Exercise details:
The required output is every entry, printed exactly as written.

+++

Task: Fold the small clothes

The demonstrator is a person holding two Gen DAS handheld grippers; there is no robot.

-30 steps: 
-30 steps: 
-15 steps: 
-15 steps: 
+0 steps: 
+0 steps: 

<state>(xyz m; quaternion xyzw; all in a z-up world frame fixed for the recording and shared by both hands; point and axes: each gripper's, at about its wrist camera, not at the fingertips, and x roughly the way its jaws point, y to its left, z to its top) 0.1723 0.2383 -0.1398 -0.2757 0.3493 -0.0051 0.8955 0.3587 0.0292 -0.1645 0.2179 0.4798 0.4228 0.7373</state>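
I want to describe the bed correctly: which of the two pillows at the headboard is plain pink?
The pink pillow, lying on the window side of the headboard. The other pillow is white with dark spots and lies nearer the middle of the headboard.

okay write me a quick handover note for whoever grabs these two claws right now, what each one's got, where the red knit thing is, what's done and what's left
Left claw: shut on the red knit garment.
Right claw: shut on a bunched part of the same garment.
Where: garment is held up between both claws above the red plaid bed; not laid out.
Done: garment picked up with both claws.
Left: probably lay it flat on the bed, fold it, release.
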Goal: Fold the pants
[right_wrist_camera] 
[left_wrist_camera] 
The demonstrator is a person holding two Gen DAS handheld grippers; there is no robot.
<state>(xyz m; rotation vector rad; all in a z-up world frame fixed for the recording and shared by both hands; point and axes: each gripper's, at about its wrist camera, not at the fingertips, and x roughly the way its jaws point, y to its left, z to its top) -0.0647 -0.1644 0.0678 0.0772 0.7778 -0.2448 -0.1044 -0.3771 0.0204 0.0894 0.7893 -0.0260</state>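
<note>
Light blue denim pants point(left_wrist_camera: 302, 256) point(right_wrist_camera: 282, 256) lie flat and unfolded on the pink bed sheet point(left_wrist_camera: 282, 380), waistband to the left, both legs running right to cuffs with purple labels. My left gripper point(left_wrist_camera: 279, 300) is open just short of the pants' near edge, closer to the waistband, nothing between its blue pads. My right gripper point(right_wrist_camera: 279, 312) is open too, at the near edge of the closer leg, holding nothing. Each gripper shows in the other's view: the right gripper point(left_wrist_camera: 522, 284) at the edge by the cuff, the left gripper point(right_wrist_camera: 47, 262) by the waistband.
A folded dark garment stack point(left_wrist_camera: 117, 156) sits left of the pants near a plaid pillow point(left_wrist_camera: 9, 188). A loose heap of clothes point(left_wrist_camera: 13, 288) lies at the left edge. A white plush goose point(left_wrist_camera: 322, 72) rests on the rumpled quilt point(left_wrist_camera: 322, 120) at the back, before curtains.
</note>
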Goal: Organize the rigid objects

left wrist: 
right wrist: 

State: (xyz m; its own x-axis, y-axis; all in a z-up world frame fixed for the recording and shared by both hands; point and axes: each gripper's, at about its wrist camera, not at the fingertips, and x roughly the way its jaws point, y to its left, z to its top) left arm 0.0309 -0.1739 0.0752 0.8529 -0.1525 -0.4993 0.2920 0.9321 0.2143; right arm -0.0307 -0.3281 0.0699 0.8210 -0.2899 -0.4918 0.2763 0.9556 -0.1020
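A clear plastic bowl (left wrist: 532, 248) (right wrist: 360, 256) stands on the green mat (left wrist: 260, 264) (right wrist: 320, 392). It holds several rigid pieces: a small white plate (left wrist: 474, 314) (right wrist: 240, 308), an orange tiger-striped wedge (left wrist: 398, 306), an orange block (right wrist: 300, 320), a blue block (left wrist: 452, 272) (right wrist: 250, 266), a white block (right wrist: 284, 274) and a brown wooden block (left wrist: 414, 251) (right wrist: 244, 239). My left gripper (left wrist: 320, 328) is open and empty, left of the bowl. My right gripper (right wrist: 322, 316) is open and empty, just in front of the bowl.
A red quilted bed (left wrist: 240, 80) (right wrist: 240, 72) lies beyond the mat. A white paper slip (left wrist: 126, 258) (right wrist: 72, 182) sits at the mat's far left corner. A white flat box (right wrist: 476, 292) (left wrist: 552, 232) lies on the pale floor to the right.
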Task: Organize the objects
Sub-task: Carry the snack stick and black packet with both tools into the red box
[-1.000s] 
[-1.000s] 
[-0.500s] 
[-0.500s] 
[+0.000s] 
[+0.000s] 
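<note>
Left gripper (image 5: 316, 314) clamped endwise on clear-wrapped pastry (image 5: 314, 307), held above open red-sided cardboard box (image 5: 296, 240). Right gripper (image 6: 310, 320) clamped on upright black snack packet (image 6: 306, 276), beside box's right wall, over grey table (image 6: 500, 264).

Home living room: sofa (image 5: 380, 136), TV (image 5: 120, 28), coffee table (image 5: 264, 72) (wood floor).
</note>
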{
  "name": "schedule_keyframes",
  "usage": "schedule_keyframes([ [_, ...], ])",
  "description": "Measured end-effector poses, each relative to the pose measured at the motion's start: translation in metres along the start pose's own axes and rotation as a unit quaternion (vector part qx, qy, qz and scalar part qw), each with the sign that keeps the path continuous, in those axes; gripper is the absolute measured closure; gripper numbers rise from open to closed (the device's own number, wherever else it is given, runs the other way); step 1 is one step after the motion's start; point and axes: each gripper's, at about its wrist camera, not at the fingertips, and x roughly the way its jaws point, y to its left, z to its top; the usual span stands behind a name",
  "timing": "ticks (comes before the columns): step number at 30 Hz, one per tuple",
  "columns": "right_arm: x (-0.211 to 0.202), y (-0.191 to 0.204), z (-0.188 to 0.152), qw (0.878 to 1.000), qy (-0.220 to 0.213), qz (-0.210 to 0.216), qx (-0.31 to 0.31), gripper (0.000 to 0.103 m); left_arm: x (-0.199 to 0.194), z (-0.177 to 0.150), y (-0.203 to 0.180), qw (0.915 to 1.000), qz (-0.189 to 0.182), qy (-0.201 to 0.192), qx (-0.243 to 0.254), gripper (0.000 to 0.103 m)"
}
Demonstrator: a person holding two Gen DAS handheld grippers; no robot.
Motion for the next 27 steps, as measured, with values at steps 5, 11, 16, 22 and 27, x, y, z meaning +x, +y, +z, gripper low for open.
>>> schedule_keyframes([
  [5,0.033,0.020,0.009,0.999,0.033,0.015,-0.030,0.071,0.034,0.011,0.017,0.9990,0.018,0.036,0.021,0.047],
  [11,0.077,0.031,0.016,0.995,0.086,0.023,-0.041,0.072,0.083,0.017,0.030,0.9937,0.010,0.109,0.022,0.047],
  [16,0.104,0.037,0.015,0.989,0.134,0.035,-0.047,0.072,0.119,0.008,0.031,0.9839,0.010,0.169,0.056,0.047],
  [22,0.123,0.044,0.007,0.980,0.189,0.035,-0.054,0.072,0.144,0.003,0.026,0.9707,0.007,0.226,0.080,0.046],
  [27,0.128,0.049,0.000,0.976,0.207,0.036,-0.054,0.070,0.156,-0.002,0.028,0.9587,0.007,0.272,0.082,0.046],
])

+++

Exercise answer:
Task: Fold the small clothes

The demonstrator is a person holding two Gen DAS handheld grippers; there is no robot.

-30 steps: 
-30 steps: 
-15 steps: 
-15 steps: 
+0 steps: 
+0 steps: 

<state>(xyz m; quaternion xyzw; all in a z-up world frame fixed for the recording and shared by both hands; point and axes: each gripper's, at about its wrist camera, not at the fingertips, and x roughly the way its jaws point, y to its left, z to its top) 0.1723 0.2383 -0.1398 -0.2757 0.3493 -0.0051 0.8955 0.3587 0.0292 -0.1645 0.2179 0.4798 0.4228 0.7373</state>
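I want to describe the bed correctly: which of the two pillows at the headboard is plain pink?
The pink pillow, lying on the window side of the headboard. The other pillow is white with dark spots and lies nearer the middle of the headboard.

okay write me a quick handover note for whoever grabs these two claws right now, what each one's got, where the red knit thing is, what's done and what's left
Left claw: shut on the red knit garment.
Right claw: shut on a bunched part of the same garment.
Where: garment is held up between both claws above the red plaid bed; not laid out.
Done: garment picked up with both claws.
Left: probably lay it flat on the bed, fold it, release.
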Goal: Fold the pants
[right_wrist_camera] 
[left_wrist_camera] 
The demonstrator is a person holding two Gen DAS handheld grippers; there is no robot.
<state>(xyz m; rotation vector rad; all in a z-up world frame fixed for the recording and shared by both hands; point and axes: each gripper's, at about its wrist camera, not at the fingertips, and x roughly the way its jaws point, y to its left, z to its top) -0.0647 -0.1644 0.0678 0.0772 0.7778 -0.2448 -0.1044 -0.3771 0.0204 0.0894 0.7893 -0.0260</state>
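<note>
Light blue denim pants point(left_wrist_camera: 302, 256) point(right_wrist_camera: 282, 256) lie flat and unfolded on the pink bed sheet point(left_wrist_camera: 282, 380), waistband to the left, both legs running right to cuffs with purple labels. My left gripper point(left_wrist_camera: 279, 300) is open just short of the pants' near edge, closer to the waistband, nothing between its blue pads. My right gripper point(right_wrist_camera: 279, 312) is open too, at the near edge of the closer leg, holding nothing. Each gripper shows in the other's view: the right gripper point(left_wrist_camera: 522, 284) at the edge by the cuff, the left gripper point(right_wrist_camera: 47, 262) by the waistband.
A folded dark garment stack point(left_wrist_camera: 117, 156) sits left of the pants near a plaid pillow point(left_wrist_camera: 9, 188). A loose heap of clothes point(left_wrist_camera: 13, 288) lies at the left edge. A white plush goose point(left_wrist_camera: 322, 72) rests on the rumpled quilt point(left_wrist_camera: 322, 120) at the back, before curtains.
</note>
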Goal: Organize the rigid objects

left wrist: 
right wrist: 

State: (xyz m; its own x-axis, y-axis; all in a z-up world frame fixed for the recording and shared by both hands; point and axes: each gripper's, at about its wrist camera, not at the fingertips, and x roughly the way its jaws point, y to its left, z to its top) left arm 0.0309 -0.1739 0.0752 0.8529 -0.1525 -0.4993 0.2920 0.9321 0.2143; right arm -0.0307 -0.3281 0.0699 0.8210 -0.2899 -0.4918 0.2763 0.9556 -0.1020
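A clear plastic bowl (left wrist: 532, 248) (right wrist: 360, 256) stands on the green mat (left wrist: 260, 264) (right wrist: 320, 392). It holds several rigid pieces: a small white plate (left wrist: 474, 314) (right wrist: 240, 308), an orange tiger-striped wedge (left wrist: 398, 306), an orange block (right wrist: 300, 320), a blue block (left wrist: 452, 272) (right wrist: 250, 266), a white block (right wrist: 284, 274) and a brown wooden block (left wrist: 414, 251) (right wrist: 244, 239). My left gripper (left wrist: 320, 328) is open and empty, left of the bowl. My right gripper (right wrist: 322, 316) is open and empty, just in front of the bowl.
A red quilted bed (left wrist: 240, 80) (right wrist: 240, 72) lies beyond the mat. A white paper slip (left wrist: 126, 258) (right wrist: 72, 182) sits at the mat's far left corner. A white flat box (right wrist: 476, 292) (left wrist: 552, 232) lies on the pale floor to the right.
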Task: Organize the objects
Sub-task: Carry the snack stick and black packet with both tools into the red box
[-1.000s] 
[-1.000s] 
[-0.500s] 
[-0.500s] 
[+0.000s] 
[+0.000s] 
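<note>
Left gripper (image 5: 316, 314) clamped endwise on clear-wrapped pastry (image 5: 314, 307), held above open red-sided cardboard box (image 5: 296, 240). Right gripper (image 6: 310, 320) clamped on upright black snack packet (image 6: 306, 276), beside box's right wall, over grey table (image 6: 500, 264).

Home living room: sofa (image 5: 380, 136), TV (image 5: 120, 28), coffee table (image 5: 264, 72) (wood floor).
</note>
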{
  "name": "schedule_keyframes",
  "usage": "schedule_keyframes([ [_, ...], ])",
  "description": "Measured end-effector poses, each relative to the pose measured at the motion's start: translation in metres along the start pose's own axes and rotation as a unit quaternion (vector part qx, qy, qz and scalar part qw), each with the sign that keeps the path continuous, in those axes; gripper is the absolute measured closure; gripper numbers rise from open to closed (the device's own number, wherever else it is given, runs the other way); step 1 is one step after the motion's start; point and axes: each gripper's, at about its wrist camera, not at the fingertips, and x roughly the way its jaws point, y to its left, z to its top; the usual span stands behind a name",
  "timing": "ticks (comes before the columns): step number at 30 Hz, one per tuple",
  "columns": "right_arm: x (-0.211 to 0.202), y (-0.191 to 0.204), z (-0.188 to 0.152), qw (0.878 to 1.000), qy (-0.220 to 0.213), qz (-0.210 to 0.216), qx (-0.31 to 0.31), gripper (0.000 to 0.103 m); left_arm: x (-0.199 to 0.194), z (-0.177 to 0.150), y (-0.203 to 0.180), qw (0.915 to 1.000), qz (-0.189 to 0.182), qy (-0.201 to 0.192), qx (-0.243 to 0.254), gripper (0.000 to 0.103 m)"
}
Demonstrator: a person holding two Gen DAS handheld grippers; no robot.
Motion for the next 27 steps, as measured, with values at steps 5, 11, 16, 22 and 27, x, y, z meaning +x, +y, +z, gripper low for open.
>>> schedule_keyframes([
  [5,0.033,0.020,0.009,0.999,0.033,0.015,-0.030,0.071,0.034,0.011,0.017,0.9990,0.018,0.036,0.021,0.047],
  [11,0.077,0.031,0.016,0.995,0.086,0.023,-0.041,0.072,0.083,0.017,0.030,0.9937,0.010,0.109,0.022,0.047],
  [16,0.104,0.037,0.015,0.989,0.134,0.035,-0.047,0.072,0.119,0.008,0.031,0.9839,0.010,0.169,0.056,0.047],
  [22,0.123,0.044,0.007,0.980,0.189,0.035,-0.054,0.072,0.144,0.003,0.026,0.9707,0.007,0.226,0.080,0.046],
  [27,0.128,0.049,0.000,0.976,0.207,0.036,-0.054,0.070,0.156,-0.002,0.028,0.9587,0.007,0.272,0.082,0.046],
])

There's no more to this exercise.